|Songwriter Bob Franke’s heart-tugging lyrics have won high praise from critics and contemporaries. (Susan Wilson)|
Coffeehouse setting suits Franke fine
Celebrated songwriter Bob Franke came to Boston to attend a seminary but decided after a year that he could do more good for others by wearing a guitar than by wearing a collar.
Still, Franke’s probings of the deep-down cravings of the human soul underlie his best-loved songs.
“It’s something that’s missing in a lot of pop music,’’ said Franke, who will perform at the Javawocky Coffeehouse in Brockton on Saturday. “I’m trying to include that in what I share with my audience, not eliminate it. As it turns out, that was part of my audience’s life, too, and they can’t get it from pop music.’’
Since relocating from Michigan to Massachusetts, where he first played his songs for money on the street above Park Street station in the ’70s, Franke has won high praise from critics and contemporaries.
Folk artist Scot Alarik, who also writes for the Globe, places him “among the most prolific and important folk songwriters’’ to appear since the folk revival of the ’60s. Other observers of the acoustic music scene compare songs like Franke’s “Hard Love’’ to classics written by Bob Dylan and Joni Mitchell. Sixties legend Tom Paxton goes even deeper into American cultural history to make a comparison.
“I always think of Bob as if Emerson and Thoreau had picked up acoustic guitars and gotten into songwriting,’’ Paxton states in a story in the Globe by Alarik two years ago. “There’s touches of Mark Twain and Buddy Holly in there, too.’’
Today Franke’s songs are recorded by popular performers such as June Tabor and Claudia Schmidt. Perennial bluegrass Grammy Award winner and songwriter Alison Krauss called him her “hero.’’

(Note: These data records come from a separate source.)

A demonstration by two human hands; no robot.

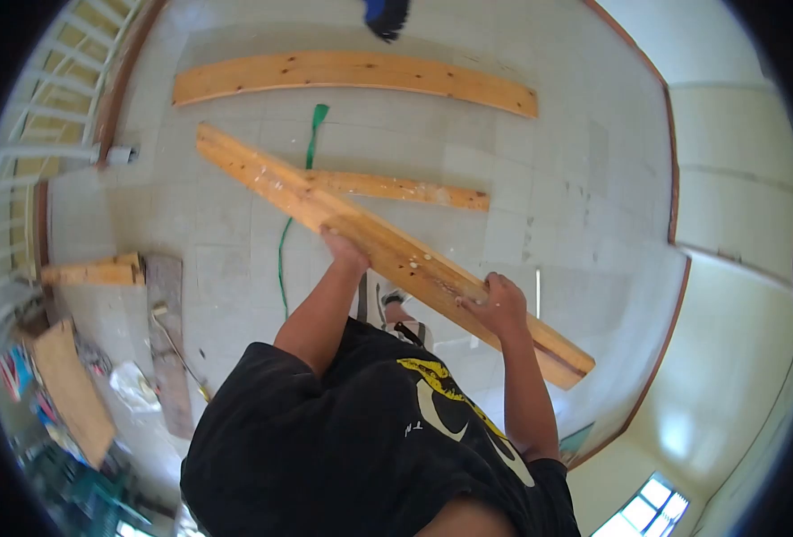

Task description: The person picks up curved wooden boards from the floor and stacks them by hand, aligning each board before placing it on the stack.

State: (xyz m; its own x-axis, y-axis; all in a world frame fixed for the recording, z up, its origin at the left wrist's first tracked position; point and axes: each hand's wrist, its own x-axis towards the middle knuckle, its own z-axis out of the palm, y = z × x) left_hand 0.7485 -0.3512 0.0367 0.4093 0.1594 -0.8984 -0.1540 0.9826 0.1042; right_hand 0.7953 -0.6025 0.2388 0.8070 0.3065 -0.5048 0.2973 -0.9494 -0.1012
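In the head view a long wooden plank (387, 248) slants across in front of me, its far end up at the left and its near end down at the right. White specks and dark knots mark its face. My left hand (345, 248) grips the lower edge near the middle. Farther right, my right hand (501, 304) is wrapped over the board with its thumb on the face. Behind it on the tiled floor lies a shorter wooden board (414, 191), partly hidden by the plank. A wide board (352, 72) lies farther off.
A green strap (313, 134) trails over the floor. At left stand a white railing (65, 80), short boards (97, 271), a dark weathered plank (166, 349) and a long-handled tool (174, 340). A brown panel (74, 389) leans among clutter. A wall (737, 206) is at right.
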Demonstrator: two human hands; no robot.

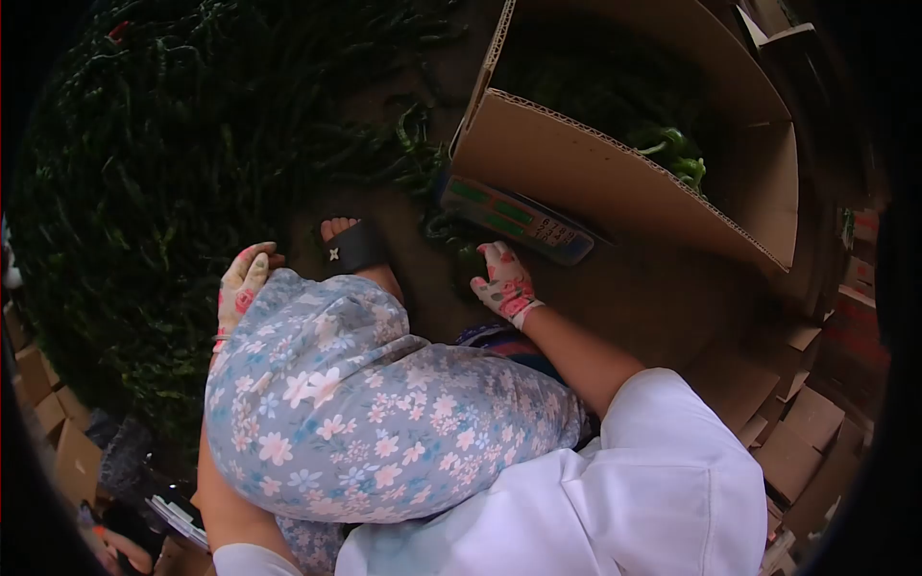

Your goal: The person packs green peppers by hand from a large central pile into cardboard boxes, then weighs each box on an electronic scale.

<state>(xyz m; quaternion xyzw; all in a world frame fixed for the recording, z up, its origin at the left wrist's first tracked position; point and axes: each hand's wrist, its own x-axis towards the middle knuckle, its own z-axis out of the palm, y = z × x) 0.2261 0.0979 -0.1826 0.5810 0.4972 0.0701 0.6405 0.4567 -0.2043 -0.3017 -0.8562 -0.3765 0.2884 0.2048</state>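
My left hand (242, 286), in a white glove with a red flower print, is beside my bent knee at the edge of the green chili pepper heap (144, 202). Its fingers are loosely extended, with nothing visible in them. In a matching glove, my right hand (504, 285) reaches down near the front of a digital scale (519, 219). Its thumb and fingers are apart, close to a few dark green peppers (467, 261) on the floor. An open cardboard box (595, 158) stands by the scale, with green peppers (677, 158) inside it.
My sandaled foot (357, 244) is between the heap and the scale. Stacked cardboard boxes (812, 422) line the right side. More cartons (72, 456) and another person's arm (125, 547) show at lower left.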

The widely covered “Hard Love’’ came from “a very difficult point in my life,’’ said Franke, taking a break last week from his job in a North Shore computer store, where he works because he and his wife need the health insurance. “All my songs are fiction, but the emotional cues show up in my life.’’
Remembering childhood “like it was only yesterday,’’ Hard Love’s narrator sings, “But the hard times and the liquor drove the easy love away/ And the only love I knew about was hard love.’’
“When I write a song like that,’’ Franke said, “I’m like a playwright writing for musical theater and for an actor who is quite often me.’’
Another oft-performed composition, “Thanksgiving Eve,’’ was written when he was invited to a Thanksgiving party for which the guests were asked to bring a dish or a song. His hymn of thankfulness includes the lyric “What can you do with each moment of your life/ But love til you’ve loved it away.’’
In a song about the struggle for sobriety, “My Next Drink,’’ the protagonist sings: “The rush of sweet oblivion goes running down my tongue/ Forever, for a moment, I am witty, proud and young/ Not today, dear God, not today.’’
And after more than 30 years of songwriting and performing, Franke still appreciates the virtues of the humble coffeehouse.
In church spaces like the Unitarian Church hall used by Javawocky in Brockton, the music remains “viable’’ because you don’t have to deal with drunks and - crucially - it’s affordable, said Franke.
Steve Brooks, who describes himself as the coffeehouse’s “chief cook and bottle worker,’’ agrees. To hear a songwriter of Franke’s reputation (or a comparable pop act) in a big hall would cost many times what coffeehouses charge, he said.
In its fourth full year, Javawocky seats between 60 and 70 depending on the setup for the show, Brooks said. Besides Franke, his series has also hosted Kate Campbell, Garnet Rogers, and Kim and Reggie Harris, who travel from upstate New York and also perform in the Universalist Unitarian Church of Brockton’s worship service.
The coffeehouse will be collecting warm clothing for the WUMB Radio Golden Key Society warm clothing drive at Saturday’s show, Brooks said.
While planning a new recording soon, his first in six years, Franke is looking forward to traveling to Moscow in March at the invitation of Chamber Orchestra Kremlin, which has prepared some of his songs for orchestral performance. A singer-songwriter like Franke is similar to what Russians call “a bard,’’ Franke said.
That’s not too grand a title for someone whose lyrics, Alarik pointed out, appear “on church marquees and tombstones’’ and whose songs are sung at weddings and funerals and grace the pages of hymnals.
“People have told Franke that his songs saved their lives,’’ Alarik wrote. That’s not a bad way to sum up anyone’s career.